A Test in Producing a Visual Capture of Speech

Diana Archangeli, a UA linguistics professor, is heading up a team using ultrasound and a range of other devices to create a technology that would enable the detection of words without auditory queues.

By La Monica Everett-Haynes, University Communications June 11, 2010

Simply studying how people speak will not lead to the best understanding of why some individuals have difficulty pronouncing certain words or learning a second language.

To address this challenge, a University of Arizona research team is using ultrasound and other equipment to produce technology that would map the mouth's interior to aid in analyzing exactly how sound is produced.

Diana Archangeli, a UA linguistics professor, is heading up the project, "Arizona Articulatory, Acoustic, and Visual Speech Database." It is meant to improve what is known about how words are formed in the mouth and, thereby, advancing what is known about speech.

"Learning a language involves mastering the exquisitely-timed coordination of multiple articulators – lips, tongue, velum and glottis – yet all but the lips are invisible to the language learner, hidden within the mouth," Archangeli said.

"When someone is listening to speech, there is often a lot of other noise going on," she said. "One question we are trying to figure out is what we do when the audio signal isn’t enough?"

The project has implications for different types of language research, people learning to play certain wind instruments and may eventually aid individuals who have had their larynx removed.

The team recently earned a $30,000 Arts, Humanities & Social Sciences Grants for Faculty grant, a UA funding program established to aid University researchers in transitioning promising projects from conception to application. Other members include Ian Fasel, an assistant research professor of computer science, and Jeff Berry and Jae Hyun Sung, both graduate students in the linguistics department.

For now, Archangeli's team is using equipment to reocrd lip and tongue movements by capturing video recordings of the mouth, jaw and tongue while simultaneously recording the audio signal and measuring both vocal fold vibration and nasal airflow.

"If we want to understand how people make sound, you want to measure everything," Fasel said.

While other technologies exist to capture such images, including X-ray and magnetic resonance imaging, or MRI, the team opted to use ultrasound – positioned between the chin when recording data – because it is non-toxic, and portable, both for fieldwork and classroom purposes.

The team's research will be fed into a new database to be called TIMIT-UA, which will expand upon TIMIT, a widely used speech recognition database that has been supported by the work of researchers at Texas Instruments and the Massachusetts Institute of Technology. The UA's contribution is the addition of ultrasound and video data.

Though the project only recently earned grant funding, the team's work already has been accepted for presentation. 

Fasel co-authored a paper that been accepted for presentation during the Computational Neuroscience Meeting to be held in July in San Antonio.

Next month, Archangeli, Fasel and Berry's collaborative research will be presented at Laboratory Phonology in Albuquerque. Also, another paper co-authored by Fasel and Berry is slated to be presented at the International Conference on Pattern Recognition, to be held in Istanbul, Turkey in August.

Paul Cohen, the UA computer science department head, said he expects the team members and their research – particularly with the database – will garner increased attention.

"I am quite pleased that this work is concerned equally with advancing our scientific understanding of human production and perception of language as it is with potential technological applications," said Cohen, who also directs the UA School of Information Sciences, Technology and Arts.

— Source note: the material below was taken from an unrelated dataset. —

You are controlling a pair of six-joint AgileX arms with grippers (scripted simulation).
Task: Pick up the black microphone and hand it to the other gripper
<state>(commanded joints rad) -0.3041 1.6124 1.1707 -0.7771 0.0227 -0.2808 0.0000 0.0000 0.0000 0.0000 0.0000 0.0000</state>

He said the project is a clear example of researchers utilizing advanced machine learning technologies with broad-based uses and to improve knowledge in the social sciences.

For instance, it takes a skilled researcher about 20 minutes to manually draw a four-second video of tongue contours – a taxing and time-consuming effort to improve speech recognition, said Berry, a doctoral degree student.

But producing a computer program that would be able to collect and interpret such data more quickly and without human intervention – as the team intends – would be a boon, Berry said. The team intends for its technology, when complete, to be able to capture and trace 30 frames per second in real time.

Fasel and Archangeli said this is the type of application that would be especially helpful in classrooms where educators are teaching language or music.

Archangeli offered for an example the different ways to articulate the sound of the sound "R" in speaking in English, one in which the tongue slopes upward; the other in which the tongue bunches up, forming a dome just behind the teeth.

This, Archangeli said, may contribute to reasons why “R” is a challenging sound for some learners of English to master.

But if learners are able to see their tongues in motion, as the team's technology allows, this would help improve language acquisition, Fasel said.

"Now, an expert is required," Fasel added. "But if you had a computer system to do this, you can imagine this being in classrooms and helping students learn."